In the car he tuned the radio to an all-news station all the way to school. Pasting a composed look on his face, he greeted the other teachers in the hallway with the usual salutations. They greeted him back.

So Roo hadn't said anything yet. There was still time.

Once in his classroom, he opened up the briefcase he was carrying, removed his gun, and tucked it into the bottom drawer.

“Final projects are due this morning,” he started off in first period, second period, third period. “You had the weekend to finish up,” he said while he flitted between heaven and hell.

At lunch, he sat under a tree, itching in a patch of cut grass, his paper sack untouched beside him. The gardener came unpleasantly close with his rake a few times.

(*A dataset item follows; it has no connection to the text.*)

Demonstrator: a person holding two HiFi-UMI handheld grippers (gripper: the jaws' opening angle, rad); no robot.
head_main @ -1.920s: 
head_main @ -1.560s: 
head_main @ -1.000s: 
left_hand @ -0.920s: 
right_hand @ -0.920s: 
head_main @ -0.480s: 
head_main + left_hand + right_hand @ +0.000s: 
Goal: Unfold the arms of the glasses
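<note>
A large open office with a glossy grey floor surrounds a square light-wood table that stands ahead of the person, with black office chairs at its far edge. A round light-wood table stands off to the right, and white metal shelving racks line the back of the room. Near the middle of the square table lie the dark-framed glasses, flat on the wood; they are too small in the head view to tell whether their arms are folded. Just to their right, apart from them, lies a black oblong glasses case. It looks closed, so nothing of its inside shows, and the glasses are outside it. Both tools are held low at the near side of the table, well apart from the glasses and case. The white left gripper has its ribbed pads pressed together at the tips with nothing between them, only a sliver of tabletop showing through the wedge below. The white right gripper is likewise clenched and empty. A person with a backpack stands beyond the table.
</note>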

The teachers would not tolerate the noise of leaf blowers, so disruptive to the calm of academe. Mr. Cahill thought their position made his life harder and made his opinion known however possible. A horde of little children skating, followed by a troupe of mothers, screamed by on the sidewalk.

Another bell rang in fourth period and then there was the senior class parody, which was witty enough to shake a few nervous laughs out of him.

Fifth period. Roo.

She walked into the classroom with her friend Jayne, and sat in the back row until class started, chatting quietly.

“Stories to the front, please,” he said, amazed at his own cool. How did he do it? How could he function in the middle of the worst crisis of his life? Cath would leave him, if she knew. She would never trust him again.

He watched to see if Roo had something ready. She did.